What to do – Your answer should repeat exactly the lines from the one holding "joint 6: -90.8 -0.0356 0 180" through the end of the data, and it should contain no pictures.

Provided data –
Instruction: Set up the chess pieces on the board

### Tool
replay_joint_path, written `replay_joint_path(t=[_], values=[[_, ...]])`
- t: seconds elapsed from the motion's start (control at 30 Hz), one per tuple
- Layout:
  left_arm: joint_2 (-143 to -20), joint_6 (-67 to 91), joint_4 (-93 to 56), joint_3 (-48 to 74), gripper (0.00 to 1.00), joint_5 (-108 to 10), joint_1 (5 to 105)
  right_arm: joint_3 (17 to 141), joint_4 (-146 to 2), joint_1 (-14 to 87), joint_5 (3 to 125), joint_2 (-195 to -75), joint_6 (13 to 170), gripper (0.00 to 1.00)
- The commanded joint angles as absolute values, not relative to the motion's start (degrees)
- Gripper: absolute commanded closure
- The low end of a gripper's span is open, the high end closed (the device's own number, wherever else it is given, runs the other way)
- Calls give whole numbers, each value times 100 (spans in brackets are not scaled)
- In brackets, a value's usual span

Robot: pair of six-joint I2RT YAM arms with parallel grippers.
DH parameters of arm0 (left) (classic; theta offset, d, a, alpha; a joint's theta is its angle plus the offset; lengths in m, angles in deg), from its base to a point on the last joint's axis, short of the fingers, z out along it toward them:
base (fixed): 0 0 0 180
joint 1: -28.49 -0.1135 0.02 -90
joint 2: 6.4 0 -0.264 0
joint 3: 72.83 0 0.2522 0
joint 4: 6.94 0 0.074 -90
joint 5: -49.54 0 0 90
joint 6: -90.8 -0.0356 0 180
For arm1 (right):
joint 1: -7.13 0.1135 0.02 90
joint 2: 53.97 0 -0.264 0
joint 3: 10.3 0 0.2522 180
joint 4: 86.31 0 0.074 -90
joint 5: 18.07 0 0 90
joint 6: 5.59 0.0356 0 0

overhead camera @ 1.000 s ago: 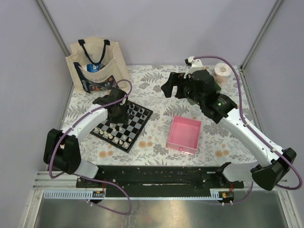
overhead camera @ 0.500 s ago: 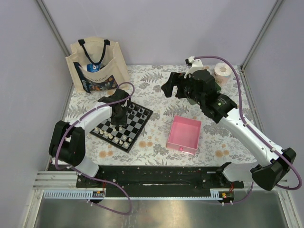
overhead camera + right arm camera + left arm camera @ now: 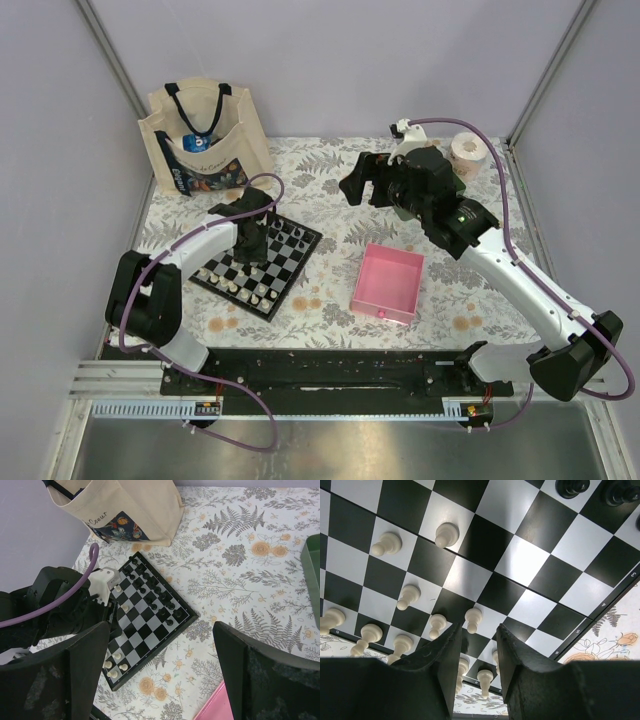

Solution –
joint 6: -90.8 -0.0356 0 180
For arm1 (right):
joint 1: -7.13 0.1135 0.02 90
joint 2: 53.97 0 -0.264 0
joint 3: 10.3 0 0.2522 180
joint 4: 86.31 0 0.074 -90
joint 5: 18.07 0 0 90
joint 6: 5.59 0.0356 0 0

overhead camera @ 1.000 s ago: 
overhead camera @ 0.500 s ago: 
overhead camera + right arm camera + left arm camera @ now: 

Nothing else goes in the answer.